El sistema sanitario argentino enfrenta un desafío creciente en el abordaje de la Enfermedad Renal Crónica (ERC), una patología que ya afecta al 12% de la población adulta (aproximadamente 1 de cada 10 argentinos). Según datos oficiales, el país registra cerca de 30.000 pacientes en diálisis crónica, con un ritmo de ingresos de entre 7.000 y 8.000 nuevas personas cada año.
A pesar de contar con una red de cobertura consolidada, los especialistas advierten sobre un desequilibrio estructural: el número de pacientes que inician tratamiento de diálisis supera ampliamente la cantidad de trasplantes renales realizados, que oscilan entre 1.500 y 2.000 anuales.
Heterogeneidad en la calidad de los centros
Si bien Argentina dispone de profesionales capacitados y una infraestructura extendida, el sector privado y público alertan sobre la falta de uniformidad en los tratamientos:
- Estándares desiguales: Mientras algunos centros operan con niveles de excelencia internacional, otros presentan brechas significativas en procesos, indicadores de seguimiento y resultados clínicos.

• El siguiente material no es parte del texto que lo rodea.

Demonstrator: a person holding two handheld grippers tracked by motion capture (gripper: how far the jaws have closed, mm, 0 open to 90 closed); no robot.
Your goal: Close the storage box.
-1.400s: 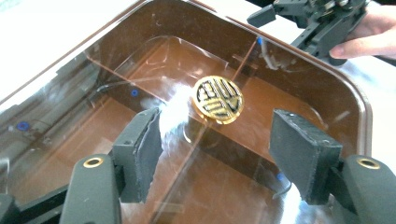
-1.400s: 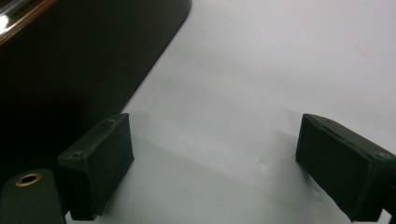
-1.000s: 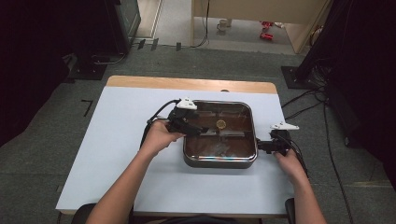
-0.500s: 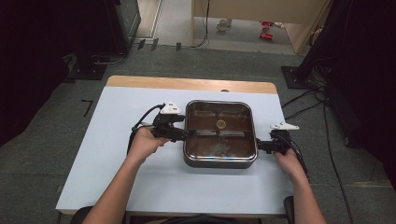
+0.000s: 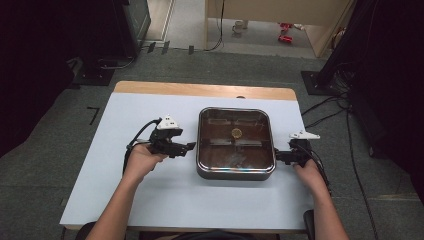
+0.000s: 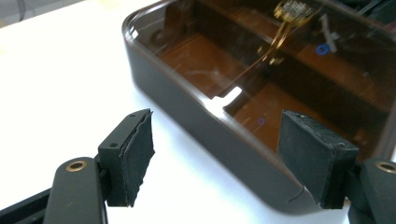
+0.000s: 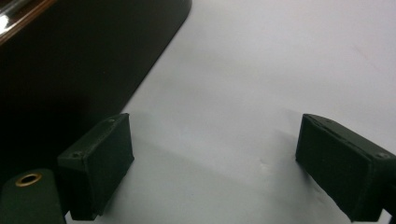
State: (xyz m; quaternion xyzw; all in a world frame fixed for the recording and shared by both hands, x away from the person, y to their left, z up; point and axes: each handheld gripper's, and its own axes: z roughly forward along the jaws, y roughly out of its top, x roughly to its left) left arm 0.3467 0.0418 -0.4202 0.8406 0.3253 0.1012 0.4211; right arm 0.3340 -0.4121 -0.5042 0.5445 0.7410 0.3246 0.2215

- El desafío del trasplante: La disparidad en la atención afecta directamente la preparación de los pacientes para ingresar en lista de espera, dificultando su salida del sistema de diálisis.
Encuentro nacional en Córdoba para unificar criterios
Ante esta situación, los días 15 y 16 de mayo se llevará a cabo en Alta Gracia, Córdoba, la Segunda Jornada Nacional de Calidad de Diálisis. El evento, organizado por ATERYM con el respaldo de CADRA y otras entidades del sector, tiene como objetivo central establecer parámetros comunes para todo el país.
La jornada contará con la participación de:
- Autoridades sanitarias nacionales y provinciales.
- Auditores de PAMI (la mayor obra social de jubilados y pensionados del país).
- Referentes internacionales y sociedades científicas.
El debate buscará transformar la gestión del sistema de salud renal, enfocándose en herramientas de mejora continua para garantizar que cada paciente, independientemente de su ubicación geográfica o centro de atención, reciba un tratamiento que cumpla con los máximos estándares de calidad y seguridad.